Children gain new experiences building a tool shed
Hammer, screw, folding rule, drill – the children at the Star of the North, the German wortundtat partner project, have started an adventure: together they are building a large wooden shed for play equipment and garden tools. In doing so, they learn manual skills, why a construction plan is important and what it is about logistics on a building site.
Slowly feeling their way towards constructing
Asking the children, what they have learned building the shed, their enthusiastic reply is: “Everything!” However, to get slightly more information regarding their learning success, Susanne Keulertz, head of the Kindertreff, who was in charge of the project, provides some insight. “We started by drawing a house. The children realised that everybody was drawing a different house, even though I had told all of them at the same time what I wanted the house to look like” .Hence, the children understood why it is necessary to have a construction plan for such a project.
Next, the children were given a plan, based on which they had to build a house using building blocks.

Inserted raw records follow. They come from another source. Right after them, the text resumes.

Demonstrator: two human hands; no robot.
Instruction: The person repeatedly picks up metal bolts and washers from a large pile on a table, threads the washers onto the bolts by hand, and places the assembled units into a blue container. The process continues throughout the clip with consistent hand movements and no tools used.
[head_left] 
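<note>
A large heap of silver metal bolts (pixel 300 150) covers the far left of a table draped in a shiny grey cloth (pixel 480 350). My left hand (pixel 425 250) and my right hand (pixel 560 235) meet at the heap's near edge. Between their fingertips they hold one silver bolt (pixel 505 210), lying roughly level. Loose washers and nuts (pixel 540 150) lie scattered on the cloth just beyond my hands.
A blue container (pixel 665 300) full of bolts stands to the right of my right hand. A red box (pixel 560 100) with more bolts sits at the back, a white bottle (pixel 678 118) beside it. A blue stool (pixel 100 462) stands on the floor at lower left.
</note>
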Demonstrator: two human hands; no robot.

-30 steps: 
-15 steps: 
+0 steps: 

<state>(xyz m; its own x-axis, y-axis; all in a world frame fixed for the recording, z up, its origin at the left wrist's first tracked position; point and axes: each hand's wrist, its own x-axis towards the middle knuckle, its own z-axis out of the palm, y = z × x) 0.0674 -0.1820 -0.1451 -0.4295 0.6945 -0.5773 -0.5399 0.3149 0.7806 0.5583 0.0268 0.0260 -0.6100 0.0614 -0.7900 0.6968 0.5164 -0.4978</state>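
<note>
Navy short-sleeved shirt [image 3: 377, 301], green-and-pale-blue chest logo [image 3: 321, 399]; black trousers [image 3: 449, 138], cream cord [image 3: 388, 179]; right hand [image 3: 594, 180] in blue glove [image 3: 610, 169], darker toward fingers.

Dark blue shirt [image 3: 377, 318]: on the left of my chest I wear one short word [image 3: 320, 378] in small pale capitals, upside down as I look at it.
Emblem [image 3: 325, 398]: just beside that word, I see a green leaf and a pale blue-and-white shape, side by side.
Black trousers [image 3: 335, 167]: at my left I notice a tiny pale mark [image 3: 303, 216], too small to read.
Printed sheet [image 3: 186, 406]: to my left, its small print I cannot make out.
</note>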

Here, the similarity of the emerging buildings was significantly greater. However, the children aged between nine and eleven realised that it is a challenge to build a house based on a plan. Some in the group were responsible for the logistics of the building block construction site. They too had plenty of new aha experiences.
Everybody gets the chance to screw, hammer and saw
Joy and enthusiasm grew even more when the children could start work on the “real” building site in the yard of the Star of the North. Many of the children were able to acquaint themselves and to use hammer, screwdriver, saw and other tools for the first time. Everybody wanted to join in and was visible pleased when a screw disappeared in the wood or when a piece of timber was sawn into two parts. Susanne Keulertz says: “Because their parents often do not have the possibilities for such activities, many of the children are not able to gain such experiences at home”.
The shed will probably be complete in autumn. The last joint action will involve painting it – again with the participation of the children. This time, nobody needs to explain to them what they should do: the Kindertreff made sure that they are more than familiar with paint and brush.